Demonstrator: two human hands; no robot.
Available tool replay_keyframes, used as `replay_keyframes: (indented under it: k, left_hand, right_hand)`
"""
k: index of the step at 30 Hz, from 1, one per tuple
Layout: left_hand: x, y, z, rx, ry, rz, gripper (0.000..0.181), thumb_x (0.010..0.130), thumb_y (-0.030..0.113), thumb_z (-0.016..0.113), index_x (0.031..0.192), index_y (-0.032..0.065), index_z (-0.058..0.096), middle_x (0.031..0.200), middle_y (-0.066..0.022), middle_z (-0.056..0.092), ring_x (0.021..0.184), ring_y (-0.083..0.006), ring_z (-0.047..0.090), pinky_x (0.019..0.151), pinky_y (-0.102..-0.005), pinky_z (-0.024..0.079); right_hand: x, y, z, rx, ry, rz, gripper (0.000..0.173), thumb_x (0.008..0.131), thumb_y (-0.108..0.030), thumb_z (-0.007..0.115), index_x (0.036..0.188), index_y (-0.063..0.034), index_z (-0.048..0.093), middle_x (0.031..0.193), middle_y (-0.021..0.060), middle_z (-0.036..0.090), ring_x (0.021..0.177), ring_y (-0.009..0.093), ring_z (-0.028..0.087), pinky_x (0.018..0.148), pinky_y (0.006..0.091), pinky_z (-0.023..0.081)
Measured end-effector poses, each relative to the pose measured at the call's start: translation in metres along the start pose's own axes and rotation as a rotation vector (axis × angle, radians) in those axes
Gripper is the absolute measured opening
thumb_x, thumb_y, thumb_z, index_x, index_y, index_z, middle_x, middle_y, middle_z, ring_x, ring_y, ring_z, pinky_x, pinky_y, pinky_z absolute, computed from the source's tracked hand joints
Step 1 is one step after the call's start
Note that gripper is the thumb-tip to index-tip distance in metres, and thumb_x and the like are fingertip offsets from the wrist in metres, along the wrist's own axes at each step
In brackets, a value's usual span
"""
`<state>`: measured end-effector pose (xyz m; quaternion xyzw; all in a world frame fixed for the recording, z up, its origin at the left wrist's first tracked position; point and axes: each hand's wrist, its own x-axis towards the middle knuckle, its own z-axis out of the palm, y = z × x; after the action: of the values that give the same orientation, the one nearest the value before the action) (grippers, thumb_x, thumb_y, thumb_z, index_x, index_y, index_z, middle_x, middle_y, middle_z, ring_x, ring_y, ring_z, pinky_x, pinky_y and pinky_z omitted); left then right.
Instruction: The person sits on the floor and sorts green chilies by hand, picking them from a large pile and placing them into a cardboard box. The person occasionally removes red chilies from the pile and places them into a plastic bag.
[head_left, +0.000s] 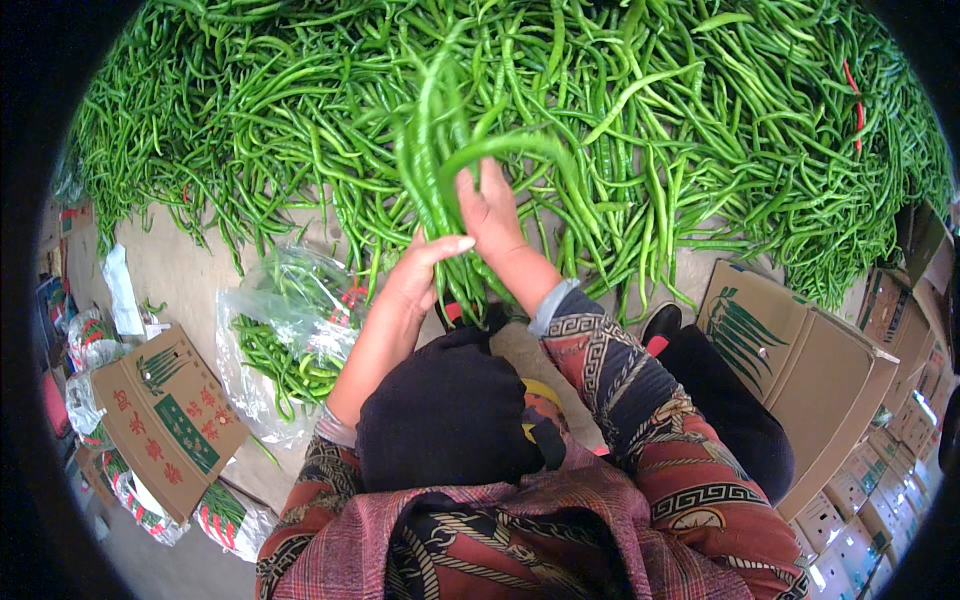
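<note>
My left hand (424, 266) is closed around a bunch of long green chili peppers (427, 180), its thumb lying across them. Just right of it, my right hand (489, 210) touches the upper right side of the bunch; blurred, curved peppers cover its fingertips, so its hold on them is unclear. The bunch stands upright in the picture, its lower ends over my dark-clad knee. Behind both hands spreads a wide heap of green chili peppers (300, 135). An open clear plastic bag (232, 337) with more peppers sits left of my left forearm.
A printed cardboard box (757, 337) stands at my right, beside a black shoe (663, 324). Stacked cartons (862, 480) fill the lower right. At left lie a printed cardboard piece (127, 397) and several wrapped pepper packs (232, 517). Two red peppers (855, 105) lie on the heap.
</note>
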<state>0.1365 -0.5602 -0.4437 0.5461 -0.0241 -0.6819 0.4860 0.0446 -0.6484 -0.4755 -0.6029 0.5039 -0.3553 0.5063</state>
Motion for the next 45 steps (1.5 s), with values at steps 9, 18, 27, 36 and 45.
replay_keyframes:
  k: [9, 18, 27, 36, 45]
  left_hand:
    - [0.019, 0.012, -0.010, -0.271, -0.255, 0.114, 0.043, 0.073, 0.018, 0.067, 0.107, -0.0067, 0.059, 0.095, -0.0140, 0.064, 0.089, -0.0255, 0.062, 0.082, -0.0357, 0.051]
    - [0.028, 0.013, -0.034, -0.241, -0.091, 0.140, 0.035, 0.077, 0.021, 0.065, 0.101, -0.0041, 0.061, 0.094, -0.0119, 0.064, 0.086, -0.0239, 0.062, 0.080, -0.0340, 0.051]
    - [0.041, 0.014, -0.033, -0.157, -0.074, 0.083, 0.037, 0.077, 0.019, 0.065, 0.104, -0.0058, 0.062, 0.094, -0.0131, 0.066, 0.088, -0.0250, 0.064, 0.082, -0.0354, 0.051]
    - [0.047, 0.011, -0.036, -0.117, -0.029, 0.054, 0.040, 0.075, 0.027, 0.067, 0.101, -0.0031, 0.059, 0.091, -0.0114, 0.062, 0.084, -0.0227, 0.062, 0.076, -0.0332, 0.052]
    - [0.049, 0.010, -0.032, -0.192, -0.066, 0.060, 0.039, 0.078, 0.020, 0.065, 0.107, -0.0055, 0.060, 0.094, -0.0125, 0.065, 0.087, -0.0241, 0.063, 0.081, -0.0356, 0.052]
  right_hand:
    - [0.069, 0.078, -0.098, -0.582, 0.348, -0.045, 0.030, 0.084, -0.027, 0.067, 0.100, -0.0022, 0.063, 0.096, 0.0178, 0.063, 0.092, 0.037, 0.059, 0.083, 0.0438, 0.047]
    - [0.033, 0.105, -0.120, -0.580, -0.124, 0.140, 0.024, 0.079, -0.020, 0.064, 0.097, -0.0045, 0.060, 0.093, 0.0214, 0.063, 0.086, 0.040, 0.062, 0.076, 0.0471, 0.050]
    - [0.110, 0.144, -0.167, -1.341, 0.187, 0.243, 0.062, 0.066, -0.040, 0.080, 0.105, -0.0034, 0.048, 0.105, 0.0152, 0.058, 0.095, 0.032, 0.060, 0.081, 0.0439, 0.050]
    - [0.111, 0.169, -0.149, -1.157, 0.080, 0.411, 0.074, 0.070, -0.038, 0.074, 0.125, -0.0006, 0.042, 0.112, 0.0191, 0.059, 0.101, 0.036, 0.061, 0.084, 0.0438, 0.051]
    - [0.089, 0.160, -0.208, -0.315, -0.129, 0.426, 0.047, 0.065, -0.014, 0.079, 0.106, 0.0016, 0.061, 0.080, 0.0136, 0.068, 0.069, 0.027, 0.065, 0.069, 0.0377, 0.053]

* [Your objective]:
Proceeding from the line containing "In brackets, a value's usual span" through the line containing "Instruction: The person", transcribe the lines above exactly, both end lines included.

* [The completed task]:
In brackets, a value's usual span
"""
`<state>`: measured end-effector pose (xyz m; quaternion xyzw; all in a world frame fixed for the recording, z up, its origin at the left wrist's first tracked position; point and axes: each hand's wrist, its own x-axis towards the middle knuckle, its own z-axis out of the palm, y = z × x; after the action: of the values that give the same orientation, the one nearest the value before the action) (grippers, thumb_x, thumb_y, thumb_z, index_x, index_y, index_z, middle_x, middle_y, middle_z, ring_x, ring_y, ring_z, pinky_x, pinky_y and pinky_z omitted); left then right.
Instruction: The person sits on the floor and sorts green chilies by hand, picking them from a large pile and placing them into a cardboard box. The person occasionally removes red chilies from the pile and places them into a plastic bag.

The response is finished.